■ **Task objective**:
Restate the opening lines of the material below word for word, stopping after the line that contains "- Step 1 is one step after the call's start".

■ **Collected material**:

=== Section Start ===

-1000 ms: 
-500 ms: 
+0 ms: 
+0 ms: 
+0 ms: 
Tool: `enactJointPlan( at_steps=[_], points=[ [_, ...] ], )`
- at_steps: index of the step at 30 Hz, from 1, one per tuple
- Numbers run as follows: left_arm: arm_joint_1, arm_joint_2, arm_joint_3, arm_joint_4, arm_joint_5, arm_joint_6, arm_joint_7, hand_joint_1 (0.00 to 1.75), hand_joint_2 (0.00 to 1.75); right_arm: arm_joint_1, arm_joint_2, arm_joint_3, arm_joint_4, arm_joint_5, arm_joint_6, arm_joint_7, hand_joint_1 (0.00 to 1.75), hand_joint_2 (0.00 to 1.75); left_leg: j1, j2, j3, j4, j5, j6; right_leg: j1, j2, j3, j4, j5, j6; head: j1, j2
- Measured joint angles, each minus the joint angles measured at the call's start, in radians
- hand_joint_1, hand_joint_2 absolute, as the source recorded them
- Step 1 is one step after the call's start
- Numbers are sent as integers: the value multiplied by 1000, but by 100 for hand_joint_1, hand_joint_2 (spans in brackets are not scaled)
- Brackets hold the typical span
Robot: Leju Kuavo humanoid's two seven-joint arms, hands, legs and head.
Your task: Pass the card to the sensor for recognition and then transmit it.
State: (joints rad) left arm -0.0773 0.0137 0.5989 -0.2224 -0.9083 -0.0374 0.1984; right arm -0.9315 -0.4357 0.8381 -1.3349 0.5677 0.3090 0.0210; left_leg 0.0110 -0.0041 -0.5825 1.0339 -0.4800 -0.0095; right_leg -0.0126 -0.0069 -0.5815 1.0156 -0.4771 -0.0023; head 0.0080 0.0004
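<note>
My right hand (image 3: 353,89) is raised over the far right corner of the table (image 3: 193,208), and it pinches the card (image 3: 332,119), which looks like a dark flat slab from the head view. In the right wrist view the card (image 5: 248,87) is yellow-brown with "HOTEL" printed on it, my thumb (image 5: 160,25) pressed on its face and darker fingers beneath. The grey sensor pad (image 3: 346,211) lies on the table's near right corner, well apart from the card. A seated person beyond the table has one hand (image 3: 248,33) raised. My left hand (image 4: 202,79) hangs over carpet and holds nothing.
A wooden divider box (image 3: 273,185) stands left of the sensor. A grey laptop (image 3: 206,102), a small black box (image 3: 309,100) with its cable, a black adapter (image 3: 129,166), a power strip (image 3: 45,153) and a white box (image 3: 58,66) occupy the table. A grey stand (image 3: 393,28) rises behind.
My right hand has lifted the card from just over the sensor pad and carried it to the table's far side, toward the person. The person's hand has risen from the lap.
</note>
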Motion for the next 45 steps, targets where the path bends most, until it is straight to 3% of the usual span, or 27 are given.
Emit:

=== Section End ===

■ **Answer to this problem**:
-1000 ms: 
-500 ms: 
+0 ms: 
+0 ms: 
+0 ms: 
Tool: `enactJointPlan( at_steps=[_], points=[ [_, ...] ], )`
- at_steps: index of the step at 30 Hz, from 1, one per tuple
- Numbers run as follows: left_arm: arm_joint_1, arm_joint_2, arm_joint_3, arm_joint_4, arm_joint_5, arm_joint_6, arm_joint_7, hand_joint_1 (0.00 to 1.75), hand_joint_2 (0.00 to 1.75); right_arm: arm_joint_1, arm_joint_2, arm_joint_3, arm_joint_4, arm_joint_5, arm_joint_6, arm_joint_7, hand_joint_1 (0.00 to 1.75), hand_joint_2 (0.00 to 1.75); left_leg: j1, j2, j3, j4, j5, j6; right_leg: j1, j2, j3, j4, j5, j6; head: j1, j2
- Measured joint angles, each minus the joint angles measured at the call's start, in radians
- hand_joint_1, hand_joint_2 absolute, as the source recorded them
- Step 1 is one step after the call's start

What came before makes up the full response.